After the 2017 Doklam crisis, June 15 this year marked another standoff between China and India owing to prior tense border clashes. The decades-old border conflict between the two countries on their territorial claims and counterclaims turned into an acute crisis which left 20 Indian soldiers dead. Forces of both countries were engaged in intense physical altercations involving scuffles and stone-pelting. However, things calmed down after flag meetings between Chinese and Indian senior military officials. Both countries’ troops have patrolled this region for decades, as the contested 2,200-mile border is a long-standing subject of competing claims and tensions, including a brief war in 1962.

The clashes broke out after both sides quibbled over new infrastructure building on Indian sides of the disputed border. One of the key Indian projects there is the construction of the Darbuk-Shyok-Daulat Beg Oldi road in Ladakh, cutting through treacherous mountain ridges as high as 16,000 feet. The road serves as a strategic asset to India as it runs almost parallel to the disputed border with China-claimed Aksai Chin and reaches Daulat Beg Oldi, an Indian military base and landing ground for the Indian Air Force, about 12 miles from Karakoram Pass, which separates Ladakh from Xinjiang.
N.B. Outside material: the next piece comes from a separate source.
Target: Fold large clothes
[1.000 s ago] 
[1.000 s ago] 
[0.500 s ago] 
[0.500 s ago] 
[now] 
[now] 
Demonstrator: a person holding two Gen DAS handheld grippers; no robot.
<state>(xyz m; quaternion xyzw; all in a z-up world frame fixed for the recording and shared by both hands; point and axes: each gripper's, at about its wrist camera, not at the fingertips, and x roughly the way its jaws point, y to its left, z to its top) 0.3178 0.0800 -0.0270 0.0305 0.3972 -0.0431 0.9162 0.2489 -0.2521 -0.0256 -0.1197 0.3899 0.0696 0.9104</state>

The current tensions have jeopardized the ‘Border Peace and Tranquillity Agreement’ which both the parties had signed in 1993.

Basically, the border, or Line of Actual Control (LAC), is not demarcated, and China and India have differing ideas of where it is, leading to intermittent border skirmishes that often usually don’t escalate – serious border standoffs like the current one are less frequent, though this is the fourth since 2013. In the last decade alone, three such episodes – at Depsang in northern Ladakh in 2013, at Chumar in eastern Ladakh in 2014, and at Doklam on the Sino-Indian-Bhutanese border in 2017 – produced local crises severe enough to require higher political intervention for their defusing. There are plenty of other motivations guiding Beijing’s befitting response to Indian violation and aggression along the LAC.hero_image_india_china_english_3

The fundamental reason behind the recent tensions was a change in the status quo at the disputed border on the part of India by either entrenching a new physical presence or creating new physical infrastructure in the disputed areas, which is, obviously, unacceptable to mighty China.

Secondly, the US-China relationship is at its lowest ebb right now while that between the United States and India is flourishing on strategic levels. Beijing knows that Washington considers New Delhi a strategic partner in its effort to contain China through the Trump administration’s Indo-Pacific strategy. In this regard, the befitting response to Indian provocation at the border serves as a deterrent to Indo-US collusion.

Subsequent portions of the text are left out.